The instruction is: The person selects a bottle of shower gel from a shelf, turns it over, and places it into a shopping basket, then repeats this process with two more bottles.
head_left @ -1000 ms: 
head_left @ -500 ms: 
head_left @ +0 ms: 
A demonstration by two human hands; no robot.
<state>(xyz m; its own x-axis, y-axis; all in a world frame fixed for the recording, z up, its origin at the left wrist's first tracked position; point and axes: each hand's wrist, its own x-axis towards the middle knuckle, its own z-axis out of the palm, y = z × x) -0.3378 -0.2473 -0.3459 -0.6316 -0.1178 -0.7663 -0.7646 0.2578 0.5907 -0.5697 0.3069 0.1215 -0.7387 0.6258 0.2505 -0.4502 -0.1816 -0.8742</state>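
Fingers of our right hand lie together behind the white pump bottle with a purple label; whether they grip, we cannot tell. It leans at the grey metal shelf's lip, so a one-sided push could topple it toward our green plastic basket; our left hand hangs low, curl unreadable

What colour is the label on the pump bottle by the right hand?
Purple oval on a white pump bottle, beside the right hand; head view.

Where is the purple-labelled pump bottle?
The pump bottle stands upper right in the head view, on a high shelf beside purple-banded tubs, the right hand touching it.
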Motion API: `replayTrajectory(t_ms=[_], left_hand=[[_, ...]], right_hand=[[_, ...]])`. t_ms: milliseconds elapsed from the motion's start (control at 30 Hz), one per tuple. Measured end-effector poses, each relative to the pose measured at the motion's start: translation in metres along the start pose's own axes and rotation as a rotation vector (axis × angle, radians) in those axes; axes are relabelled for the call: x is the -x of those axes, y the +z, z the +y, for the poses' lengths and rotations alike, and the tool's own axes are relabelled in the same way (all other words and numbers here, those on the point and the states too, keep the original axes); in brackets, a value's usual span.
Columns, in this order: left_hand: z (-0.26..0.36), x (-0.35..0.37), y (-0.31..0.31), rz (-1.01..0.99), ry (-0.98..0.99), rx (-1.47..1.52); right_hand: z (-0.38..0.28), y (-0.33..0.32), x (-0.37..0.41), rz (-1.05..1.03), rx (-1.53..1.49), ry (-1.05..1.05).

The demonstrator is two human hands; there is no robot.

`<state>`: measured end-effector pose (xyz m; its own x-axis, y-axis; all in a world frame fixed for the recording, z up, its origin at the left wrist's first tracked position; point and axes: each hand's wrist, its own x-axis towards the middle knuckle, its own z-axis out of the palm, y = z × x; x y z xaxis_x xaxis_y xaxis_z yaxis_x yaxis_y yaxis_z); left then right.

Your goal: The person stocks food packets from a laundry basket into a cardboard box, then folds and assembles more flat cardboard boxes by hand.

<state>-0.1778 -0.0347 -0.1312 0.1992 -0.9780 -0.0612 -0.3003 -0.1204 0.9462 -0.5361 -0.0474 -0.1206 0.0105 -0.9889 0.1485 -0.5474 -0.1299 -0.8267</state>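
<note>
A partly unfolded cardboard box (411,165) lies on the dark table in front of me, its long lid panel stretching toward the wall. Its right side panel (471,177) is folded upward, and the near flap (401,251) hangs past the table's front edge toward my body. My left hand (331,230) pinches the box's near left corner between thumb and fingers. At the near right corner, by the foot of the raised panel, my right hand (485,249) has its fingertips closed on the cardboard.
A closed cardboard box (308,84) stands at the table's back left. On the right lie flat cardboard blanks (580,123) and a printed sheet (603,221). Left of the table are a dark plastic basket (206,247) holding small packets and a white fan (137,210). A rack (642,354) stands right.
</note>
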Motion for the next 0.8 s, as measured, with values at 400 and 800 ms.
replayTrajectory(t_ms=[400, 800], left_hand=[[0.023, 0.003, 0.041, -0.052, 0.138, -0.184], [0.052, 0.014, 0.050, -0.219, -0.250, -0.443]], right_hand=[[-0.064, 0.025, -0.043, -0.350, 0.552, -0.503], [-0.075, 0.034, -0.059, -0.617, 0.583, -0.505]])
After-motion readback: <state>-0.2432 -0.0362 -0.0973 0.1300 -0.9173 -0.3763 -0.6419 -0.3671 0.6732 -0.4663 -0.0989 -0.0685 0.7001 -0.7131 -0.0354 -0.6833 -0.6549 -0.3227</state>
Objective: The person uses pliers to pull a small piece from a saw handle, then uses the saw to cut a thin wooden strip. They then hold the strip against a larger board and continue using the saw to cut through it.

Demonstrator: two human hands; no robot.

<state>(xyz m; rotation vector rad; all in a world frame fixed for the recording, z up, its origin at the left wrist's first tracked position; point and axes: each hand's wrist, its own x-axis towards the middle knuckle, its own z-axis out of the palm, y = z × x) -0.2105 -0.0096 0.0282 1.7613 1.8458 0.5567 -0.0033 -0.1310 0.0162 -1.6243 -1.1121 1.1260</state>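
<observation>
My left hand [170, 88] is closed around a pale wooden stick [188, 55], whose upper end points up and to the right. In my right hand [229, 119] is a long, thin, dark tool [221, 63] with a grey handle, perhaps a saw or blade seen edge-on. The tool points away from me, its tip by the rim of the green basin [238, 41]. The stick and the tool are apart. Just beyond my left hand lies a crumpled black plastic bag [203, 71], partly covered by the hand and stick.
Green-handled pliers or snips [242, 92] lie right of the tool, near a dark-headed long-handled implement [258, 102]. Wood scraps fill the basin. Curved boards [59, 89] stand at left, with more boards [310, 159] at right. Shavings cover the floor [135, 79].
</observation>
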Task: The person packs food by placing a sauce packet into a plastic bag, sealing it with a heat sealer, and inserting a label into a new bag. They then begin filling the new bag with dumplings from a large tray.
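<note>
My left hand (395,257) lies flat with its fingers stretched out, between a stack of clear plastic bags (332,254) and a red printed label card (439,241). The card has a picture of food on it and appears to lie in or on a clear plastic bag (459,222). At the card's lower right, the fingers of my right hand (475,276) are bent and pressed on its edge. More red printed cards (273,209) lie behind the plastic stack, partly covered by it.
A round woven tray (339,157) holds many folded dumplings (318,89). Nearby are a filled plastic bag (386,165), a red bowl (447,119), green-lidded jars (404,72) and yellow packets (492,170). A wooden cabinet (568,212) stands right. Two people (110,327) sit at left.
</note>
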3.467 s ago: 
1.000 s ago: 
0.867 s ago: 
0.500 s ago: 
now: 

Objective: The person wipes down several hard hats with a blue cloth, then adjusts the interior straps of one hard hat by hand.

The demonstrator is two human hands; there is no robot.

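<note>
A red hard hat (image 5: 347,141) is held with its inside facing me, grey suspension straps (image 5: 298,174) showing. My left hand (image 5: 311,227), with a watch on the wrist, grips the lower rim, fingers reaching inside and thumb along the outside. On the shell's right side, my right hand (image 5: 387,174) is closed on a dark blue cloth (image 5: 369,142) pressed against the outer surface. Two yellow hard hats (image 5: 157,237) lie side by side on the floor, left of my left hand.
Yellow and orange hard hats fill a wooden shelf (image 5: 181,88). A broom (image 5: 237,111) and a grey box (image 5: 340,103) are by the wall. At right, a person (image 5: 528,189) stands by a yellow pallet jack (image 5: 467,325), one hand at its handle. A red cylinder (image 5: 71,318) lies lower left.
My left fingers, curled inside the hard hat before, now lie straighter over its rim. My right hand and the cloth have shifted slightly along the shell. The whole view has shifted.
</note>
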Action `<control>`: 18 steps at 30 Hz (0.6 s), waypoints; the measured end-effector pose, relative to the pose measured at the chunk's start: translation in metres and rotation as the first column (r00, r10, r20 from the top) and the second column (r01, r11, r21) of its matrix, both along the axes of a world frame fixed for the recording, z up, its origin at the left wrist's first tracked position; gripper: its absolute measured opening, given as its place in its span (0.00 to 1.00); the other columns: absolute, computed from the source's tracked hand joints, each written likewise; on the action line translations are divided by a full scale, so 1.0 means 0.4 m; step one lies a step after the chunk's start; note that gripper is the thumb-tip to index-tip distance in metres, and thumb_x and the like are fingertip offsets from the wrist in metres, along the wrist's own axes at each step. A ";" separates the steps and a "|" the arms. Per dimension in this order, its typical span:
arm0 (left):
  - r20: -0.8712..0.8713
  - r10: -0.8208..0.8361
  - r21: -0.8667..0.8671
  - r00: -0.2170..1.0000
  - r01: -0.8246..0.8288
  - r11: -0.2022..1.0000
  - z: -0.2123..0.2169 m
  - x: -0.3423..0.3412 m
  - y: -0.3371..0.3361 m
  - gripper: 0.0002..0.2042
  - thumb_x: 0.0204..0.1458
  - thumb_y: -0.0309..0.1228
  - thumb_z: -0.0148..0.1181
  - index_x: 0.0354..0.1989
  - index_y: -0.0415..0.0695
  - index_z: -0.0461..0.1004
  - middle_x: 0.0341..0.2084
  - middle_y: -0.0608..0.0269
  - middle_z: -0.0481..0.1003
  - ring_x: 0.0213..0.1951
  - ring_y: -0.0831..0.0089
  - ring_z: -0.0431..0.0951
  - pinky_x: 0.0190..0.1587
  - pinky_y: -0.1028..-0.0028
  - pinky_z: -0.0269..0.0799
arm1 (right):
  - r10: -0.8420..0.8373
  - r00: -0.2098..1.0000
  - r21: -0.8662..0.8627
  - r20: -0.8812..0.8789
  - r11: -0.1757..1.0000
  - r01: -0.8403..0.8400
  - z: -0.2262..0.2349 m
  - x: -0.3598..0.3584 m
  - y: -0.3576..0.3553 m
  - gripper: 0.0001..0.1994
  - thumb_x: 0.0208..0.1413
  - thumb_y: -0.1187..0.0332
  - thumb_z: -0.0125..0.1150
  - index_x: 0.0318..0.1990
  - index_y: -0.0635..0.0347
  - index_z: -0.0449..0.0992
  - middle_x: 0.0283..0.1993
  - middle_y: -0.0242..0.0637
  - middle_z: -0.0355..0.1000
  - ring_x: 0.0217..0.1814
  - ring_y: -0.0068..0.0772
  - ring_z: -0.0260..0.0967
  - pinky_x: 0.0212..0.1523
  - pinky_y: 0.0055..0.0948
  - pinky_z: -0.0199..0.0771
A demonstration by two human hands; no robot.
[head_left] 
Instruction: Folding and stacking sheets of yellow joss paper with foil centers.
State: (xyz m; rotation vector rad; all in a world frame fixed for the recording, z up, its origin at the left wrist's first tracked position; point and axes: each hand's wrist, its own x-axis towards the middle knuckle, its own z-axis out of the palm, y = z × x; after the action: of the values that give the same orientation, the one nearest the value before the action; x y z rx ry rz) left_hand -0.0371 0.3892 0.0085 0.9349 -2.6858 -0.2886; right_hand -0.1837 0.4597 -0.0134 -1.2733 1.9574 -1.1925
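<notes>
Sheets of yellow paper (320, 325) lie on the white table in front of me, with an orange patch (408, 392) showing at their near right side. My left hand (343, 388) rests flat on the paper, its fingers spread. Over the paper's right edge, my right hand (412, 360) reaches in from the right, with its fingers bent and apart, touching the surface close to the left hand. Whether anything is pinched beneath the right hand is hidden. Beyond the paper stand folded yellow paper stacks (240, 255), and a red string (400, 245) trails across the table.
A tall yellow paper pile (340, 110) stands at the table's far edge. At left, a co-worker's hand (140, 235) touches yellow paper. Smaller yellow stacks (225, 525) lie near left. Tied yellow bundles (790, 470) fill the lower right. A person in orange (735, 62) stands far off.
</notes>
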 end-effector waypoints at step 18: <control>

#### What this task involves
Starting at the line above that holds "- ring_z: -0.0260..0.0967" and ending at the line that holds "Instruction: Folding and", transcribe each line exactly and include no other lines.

#### Answer
  - ring_z: -0.0260..0.0967
  - pinky_x: 0.0212..0.1523
  - pinky_y: 0.0055..0.0948
  - pinky_z: -0.0199..0.0771
A demonstration by two human hands; no robot.
[head_left] 
Instruction: Folding and stacking sheets of yellow joss paper with foil centers.

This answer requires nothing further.